Schwarz didn’t sign in 2014 (17th round - but was ranked 73rd overall by Baseball America), and looked like a potential monster pick in 2017 after his freshman year at Florida the next spring. That didn’t carry over into 2016 or 2017, and he went almost undrafted until the Rays popped him at 1129th overall in the 38th round this past June. He’s going to return to Florida for his senior year and see if he can recapture some of that performance that made him a potential top 10 pick just three summers ago.


1.8 - Hunter Renfroe, OF

1.34 - Eric Jagielo, 1B/3B

2.46 - Ryan Eades, RHP

3.82 Dylan Covey, RHP

4.114 - Drew Ward, 3B

Renfroe has already debuted for the Padres (while the Hunter the Royals drafted at eight has debuted too but missed most of 2017). His 11-game MLB debut was great, but his first full season was not, as he had a 96 wRC+. To his credit, he also has 30 home runs so far in his career (515 PA), tying him 3rd overall (with Kyle Schwarber) for players with less than 550 PA since last year.

I really liked Jagielo, and though his strikeout concerns were always real, he destroyed the ball in college, had good power, and walked a ton. Even with the strikeouts being there in the minors, he hit extremely well with a 140 wRC+ from 2013 to 2015 (862 PA) from rookie ball to AA. He was traded to the Reds as a part of the Aroldis Chapman deal and hasn’t hit as well since. He saw some time in AAA this year (where he was miserable), and there’s enough there that he could carve out an everyday regular role if he gets back to his pre-trade performance.

Eades had command issues at LSU and those have carried over to pro ball. This Twins finally pulled the plug and moved him to the bullpen where he has been better in AA/AAA.

Covey actually pitched four times against the Royals this year in his MLB debut season:

6IP 3H 3R

4IP 3H 2R

5.2IP 2H 4R

6.2IP 9H 6R

Not great results but three of his five best game scores this year came against KC.

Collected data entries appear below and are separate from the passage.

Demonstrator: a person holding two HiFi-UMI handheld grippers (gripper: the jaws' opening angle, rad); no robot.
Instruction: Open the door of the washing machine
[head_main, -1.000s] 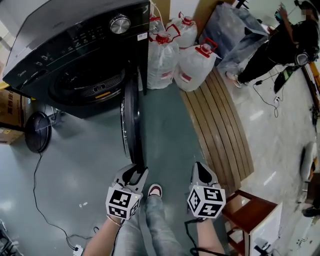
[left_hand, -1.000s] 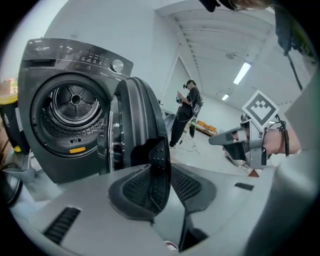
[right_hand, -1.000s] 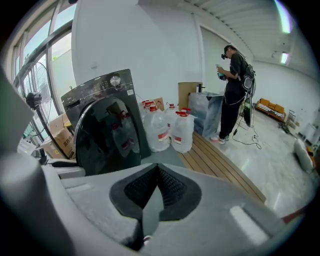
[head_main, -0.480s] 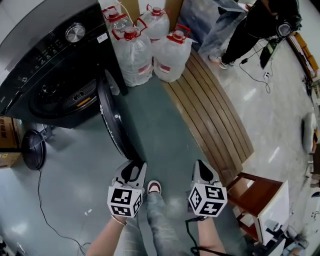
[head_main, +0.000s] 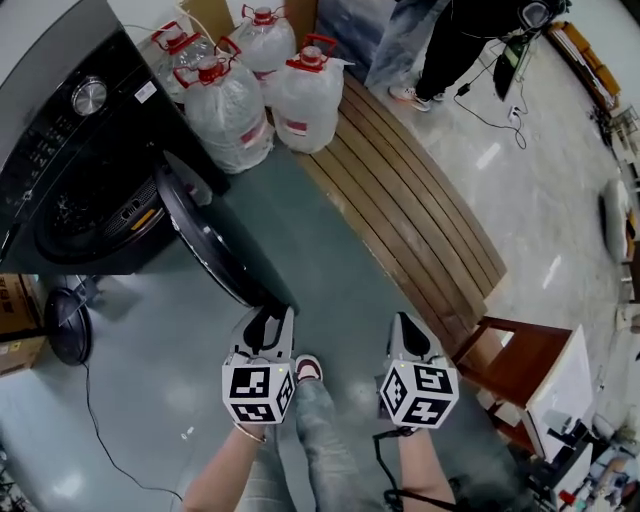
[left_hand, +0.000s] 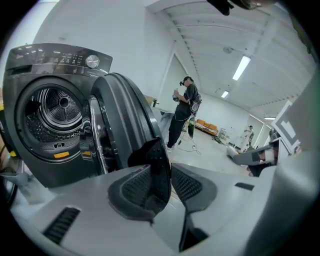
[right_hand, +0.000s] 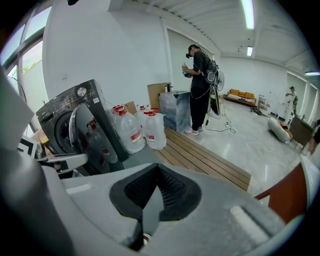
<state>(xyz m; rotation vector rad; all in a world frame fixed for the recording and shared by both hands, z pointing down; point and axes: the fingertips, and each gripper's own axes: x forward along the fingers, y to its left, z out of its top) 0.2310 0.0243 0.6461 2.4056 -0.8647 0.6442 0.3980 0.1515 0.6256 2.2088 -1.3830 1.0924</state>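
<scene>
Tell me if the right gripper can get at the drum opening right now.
Probably not directly: the open door, its edge clamped in the left gripper, stands between the right gripper and the drum opening.

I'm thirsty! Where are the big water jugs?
In the head view, the water jugs stand top-centre, between the washing machine at left and the wooden bench at right.

One washing machine (head_main: 60, 150), one door (head_main: 205, 240), four water jugs (head_main: 228, 115)
</scene>
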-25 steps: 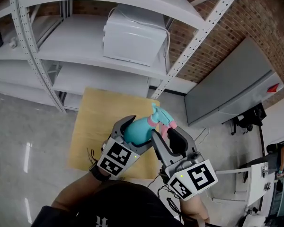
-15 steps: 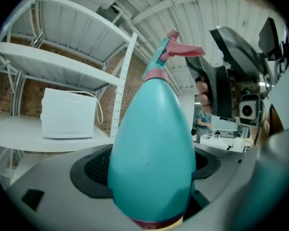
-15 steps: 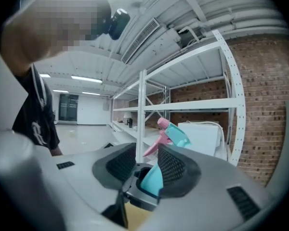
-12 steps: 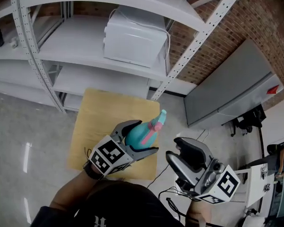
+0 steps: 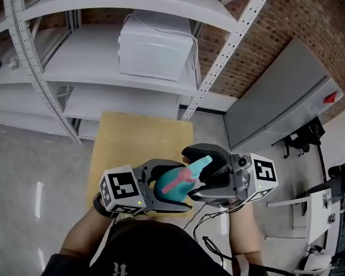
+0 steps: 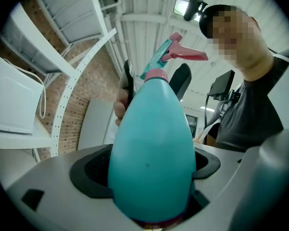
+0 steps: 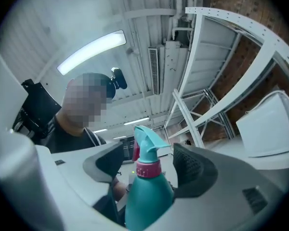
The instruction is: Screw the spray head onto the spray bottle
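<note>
Left gripper [image 6: 151,170] clamped around teal spray bottle [image 6: 151,143], right gripper [image 7: 151,163] jaws just opening, apart, spray head [image 7: 145,146] between them

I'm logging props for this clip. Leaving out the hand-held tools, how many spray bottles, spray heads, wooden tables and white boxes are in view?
spray bottle: 1
spray head: 1
wooden table: 1
white box: 1
Total: 4

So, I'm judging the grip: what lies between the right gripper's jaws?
The pink collar and teal spray head of the teal plastic spray bottle, in the right gripper view. The right gripper has just been opening its jaws.
</note>
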A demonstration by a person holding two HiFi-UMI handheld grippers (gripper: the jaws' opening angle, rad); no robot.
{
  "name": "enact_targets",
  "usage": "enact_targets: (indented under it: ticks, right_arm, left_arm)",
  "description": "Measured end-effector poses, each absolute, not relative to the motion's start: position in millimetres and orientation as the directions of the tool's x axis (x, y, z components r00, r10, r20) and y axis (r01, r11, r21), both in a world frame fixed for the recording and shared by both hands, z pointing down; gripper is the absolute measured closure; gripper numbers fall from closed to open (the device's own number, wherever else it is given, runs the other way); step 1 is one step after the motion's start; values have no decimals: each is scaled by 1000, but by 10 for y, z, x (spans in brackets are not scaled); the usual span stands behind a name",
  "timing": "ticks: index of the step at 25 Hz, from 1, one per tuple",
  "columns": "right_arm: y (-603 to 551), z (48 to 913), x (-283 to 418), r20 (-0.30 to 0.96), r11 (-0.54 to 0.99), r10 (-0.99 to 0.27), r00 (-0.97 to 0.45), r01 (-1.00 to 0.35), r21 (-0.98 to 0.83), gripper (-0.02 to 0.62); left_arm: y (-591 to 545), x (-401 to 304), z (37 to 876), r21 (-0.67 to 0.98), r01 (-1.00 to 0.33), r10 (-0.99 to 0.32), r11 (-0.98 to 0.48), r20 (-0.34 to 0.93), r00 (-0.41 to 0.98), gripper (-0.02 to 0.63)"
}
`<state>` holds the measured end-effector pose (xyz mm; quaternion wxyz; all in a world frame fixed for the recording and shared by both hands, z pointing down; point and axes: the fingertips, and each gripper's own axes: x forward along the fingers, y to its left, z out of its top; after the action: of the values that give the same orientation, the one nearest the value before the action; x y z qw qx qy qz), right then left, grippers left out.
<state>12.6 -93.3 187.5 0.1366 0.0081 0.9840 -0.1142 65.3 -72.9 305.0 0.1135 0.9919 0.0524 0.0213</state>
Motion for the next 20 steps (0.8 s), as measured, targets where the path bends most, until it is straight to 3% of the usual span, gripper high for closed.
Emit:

Zimmer, Renfroe, Fedde, and Cease have all been top 100 prospects at one point, and I think Hiura has a strong case to be currently. I’m happy with that, even if 2016 was a total bust, and 2015 looks like DJ Stewart is going to be the best player I took that year. Renfroe and Zimmer could be roaming the outfield for the 2018 Royals, Travis could supplant Eric Hosmer, and Fedde would slot in nicely behind Danny Duffy in the rotation on talent.

I’m also excited for the shadow draft next June, as there’s a potential to have six picks in the first 85 spots. That’s going to be huge for both the real life and shadow Royals if they want to restock the cupboard.